→ WHAT IS REQUIRED
Nothing should be left out: write out the whole listing exactly.

→ DATASET CONTENT
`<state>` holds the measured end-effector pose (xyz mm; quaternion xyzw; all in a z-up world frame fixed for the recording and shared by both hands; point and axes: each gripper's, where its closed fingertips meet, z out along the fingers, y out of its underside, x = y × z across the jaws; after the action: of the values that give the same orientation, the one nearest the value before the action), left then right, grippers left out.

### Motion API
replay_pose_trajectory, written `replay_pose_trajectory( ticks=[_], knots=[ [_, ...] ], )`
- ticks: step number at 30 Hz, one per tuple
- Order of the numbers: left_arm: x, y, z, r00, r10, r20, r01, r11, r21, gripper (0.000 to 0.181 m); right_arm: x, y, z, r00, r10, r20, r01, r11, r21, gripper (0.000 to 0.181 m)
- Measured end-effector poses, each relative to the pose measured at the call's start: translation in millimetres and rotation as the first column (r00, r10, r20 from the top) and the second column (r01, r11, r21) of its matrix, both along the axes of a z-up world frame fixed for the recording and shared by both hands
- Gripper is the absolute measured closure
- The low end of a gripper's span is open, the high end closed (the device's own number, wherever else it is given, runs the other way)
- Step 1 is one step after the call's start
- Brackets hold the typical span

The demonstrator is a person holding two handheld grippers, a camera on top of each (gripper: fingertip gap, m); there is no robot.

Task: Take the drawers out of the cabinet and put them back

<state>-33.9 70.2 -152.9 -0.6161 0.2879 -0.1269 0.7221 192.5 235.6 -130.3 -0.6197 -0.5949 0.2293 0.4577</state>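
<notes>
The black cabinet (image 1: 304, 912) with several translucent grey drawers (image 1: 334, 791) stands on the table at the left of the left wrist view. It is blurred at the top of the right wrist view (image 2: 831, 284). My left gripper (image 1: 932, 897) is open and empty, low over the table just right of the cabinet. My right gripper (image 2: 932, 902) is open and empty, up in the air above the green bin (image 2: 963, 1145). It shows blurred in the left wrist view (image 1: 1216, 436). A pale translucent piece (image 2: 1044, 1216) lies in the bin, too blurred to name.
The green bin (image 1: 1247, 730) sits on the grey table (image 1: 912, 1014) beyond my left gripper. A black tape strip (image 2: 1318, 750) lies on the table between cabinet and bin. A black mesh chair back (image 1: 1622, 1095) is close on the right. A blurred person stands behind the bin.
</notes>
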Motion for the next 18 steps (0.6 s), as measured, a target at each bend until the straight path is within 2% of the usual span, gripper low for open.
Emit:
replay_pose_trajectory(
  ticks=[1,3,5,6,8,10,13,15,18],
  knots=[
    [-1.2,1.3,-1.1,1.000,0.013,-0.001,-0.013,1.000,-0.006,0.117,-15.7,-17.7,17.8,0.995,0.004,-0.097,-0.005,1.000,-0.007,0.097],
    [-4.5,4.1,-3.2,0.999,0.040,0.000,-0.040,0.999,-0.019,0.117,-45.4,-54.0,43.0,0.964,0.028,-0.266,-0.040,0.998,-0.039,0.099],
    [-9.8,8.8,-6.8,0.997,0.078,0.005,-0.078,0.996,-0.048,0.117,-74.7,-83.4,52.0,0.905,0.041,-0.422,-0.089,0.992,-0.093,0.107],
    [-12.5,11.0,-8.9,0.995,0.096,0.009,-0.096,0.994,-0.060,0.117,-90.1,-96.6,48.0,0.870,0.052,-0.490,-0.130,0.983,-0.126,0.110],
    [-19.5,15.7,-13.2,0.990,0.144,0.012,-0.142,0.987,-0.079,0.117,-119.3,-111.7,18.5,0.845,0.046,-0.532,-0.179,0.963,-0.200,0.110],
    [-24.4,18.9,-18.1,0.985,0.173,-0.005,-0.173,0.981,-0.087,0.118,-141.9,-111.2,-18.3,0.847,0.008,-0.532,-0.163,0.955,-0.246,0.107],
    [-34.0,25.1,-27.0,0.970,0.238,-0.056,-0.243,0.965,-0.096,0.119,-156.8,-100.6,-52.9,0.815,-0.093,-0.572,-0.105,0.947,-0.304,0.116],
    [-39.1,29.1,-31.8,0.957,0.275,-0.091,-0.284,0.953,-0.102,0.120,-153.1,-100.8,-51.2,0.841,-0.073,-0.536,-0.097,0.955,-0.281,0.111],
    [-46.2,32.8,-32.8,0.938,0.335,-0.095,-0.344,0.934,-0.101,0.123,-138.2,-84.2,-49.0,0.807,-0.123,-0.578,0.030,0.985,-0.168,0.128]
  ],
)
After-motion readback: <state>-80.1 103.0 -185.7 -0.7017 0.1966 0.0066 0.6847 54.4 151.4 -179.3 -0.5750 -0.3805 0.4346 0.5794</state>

→ ANSWER TO THIS EXERCISE
`<state>` holds the measured end-effector pose (xyz mm; quaternion xyzw; all in a z-up world frame fixed for the recording and shared by both hands; point and axes: each gripper's, where its closed fingertips meet, z out along the fingers, y out of its underside, x = y × z across the jaws; after the action: of the values that give the same orientation, the one nearest the value before the action), left then right, grippers left out.

### Motion API
replay_pose_trajectory, written `replay_pose_trajectory( ticks=[_], knots=[ [_, ...] ], )`
- ticks: step number at 30 Hz, one per tuple
- Order of the numbers: left_arm: x, y, z, r00, r10, r20, r01, r11, r21, gripper (0.000 to 0.181 m); right_arm: x, y, z, r00, r10, r20, r01, r11, r21, gripper (0.000 to 0.181 m)
- Measured end-effector poses, each relative to the pose measured at the call's start: translation in millimetres and rotation as the first column (r00, r10, r20 from the top) and the second column (r01, r11, r21) of its matrix, both along the axes of a z-up world frame fixed for the recording and shared by both hands
- Gripper is the absolute measured closure
- The low end of a gripper's span is open, the high end closed (the device's own number, wherever else it is given, runs the other way)
- Step 1 is one step after the call's start
- Brackets hold the typical span

The demonstrator is a person holding two handheld grippers, a camera on top of each (gripper: fingertip gap, m); there is no robot.

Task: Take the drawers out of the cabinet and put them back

<state>-33.9 70.2 -152.9 -0.6161 0.2879 -0.1269 0.7221 192.5 235.6 -130.3 -0.6197 -0.5949 0.2293 0.4577</state>
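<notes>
The black cabinet (image 1: 304, 912) with several translucent grey drawers (image 1: 334, 791) stands on the table at the left of the left wrist view. It is blurred at the top of the right wrist view (image 2: 831, 284). My left gripper (image 1: 932, 897) is open and empty, low over the table just right of the cabinet. My right gripper (image 2: 932, 902) is open and empty, up in the air above the green bin (image 2: 963, 1145). It shows blurred in the left wrist view (image 1: 1216, 436). A pale translucent piece (image 2: 1044, 1216) lies in the bin, too blurred to name.
The green bin (image 1: 1247, 730) sits on the grey table (image 1: 912, 1014) beyond my left gripper. A black tape strip (image 2: 1318, 750) lies on the table between cabinet and bin. A black mesh chair back (image 1: 1622, 1095) is close on the right. A blurred person stands behind the bin.
</notes>
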Motion for the next 18 steps (0.6 s), as measured, a target at each bend until the straight path is within 2% of the usual span, gripper low for open.
Emit:
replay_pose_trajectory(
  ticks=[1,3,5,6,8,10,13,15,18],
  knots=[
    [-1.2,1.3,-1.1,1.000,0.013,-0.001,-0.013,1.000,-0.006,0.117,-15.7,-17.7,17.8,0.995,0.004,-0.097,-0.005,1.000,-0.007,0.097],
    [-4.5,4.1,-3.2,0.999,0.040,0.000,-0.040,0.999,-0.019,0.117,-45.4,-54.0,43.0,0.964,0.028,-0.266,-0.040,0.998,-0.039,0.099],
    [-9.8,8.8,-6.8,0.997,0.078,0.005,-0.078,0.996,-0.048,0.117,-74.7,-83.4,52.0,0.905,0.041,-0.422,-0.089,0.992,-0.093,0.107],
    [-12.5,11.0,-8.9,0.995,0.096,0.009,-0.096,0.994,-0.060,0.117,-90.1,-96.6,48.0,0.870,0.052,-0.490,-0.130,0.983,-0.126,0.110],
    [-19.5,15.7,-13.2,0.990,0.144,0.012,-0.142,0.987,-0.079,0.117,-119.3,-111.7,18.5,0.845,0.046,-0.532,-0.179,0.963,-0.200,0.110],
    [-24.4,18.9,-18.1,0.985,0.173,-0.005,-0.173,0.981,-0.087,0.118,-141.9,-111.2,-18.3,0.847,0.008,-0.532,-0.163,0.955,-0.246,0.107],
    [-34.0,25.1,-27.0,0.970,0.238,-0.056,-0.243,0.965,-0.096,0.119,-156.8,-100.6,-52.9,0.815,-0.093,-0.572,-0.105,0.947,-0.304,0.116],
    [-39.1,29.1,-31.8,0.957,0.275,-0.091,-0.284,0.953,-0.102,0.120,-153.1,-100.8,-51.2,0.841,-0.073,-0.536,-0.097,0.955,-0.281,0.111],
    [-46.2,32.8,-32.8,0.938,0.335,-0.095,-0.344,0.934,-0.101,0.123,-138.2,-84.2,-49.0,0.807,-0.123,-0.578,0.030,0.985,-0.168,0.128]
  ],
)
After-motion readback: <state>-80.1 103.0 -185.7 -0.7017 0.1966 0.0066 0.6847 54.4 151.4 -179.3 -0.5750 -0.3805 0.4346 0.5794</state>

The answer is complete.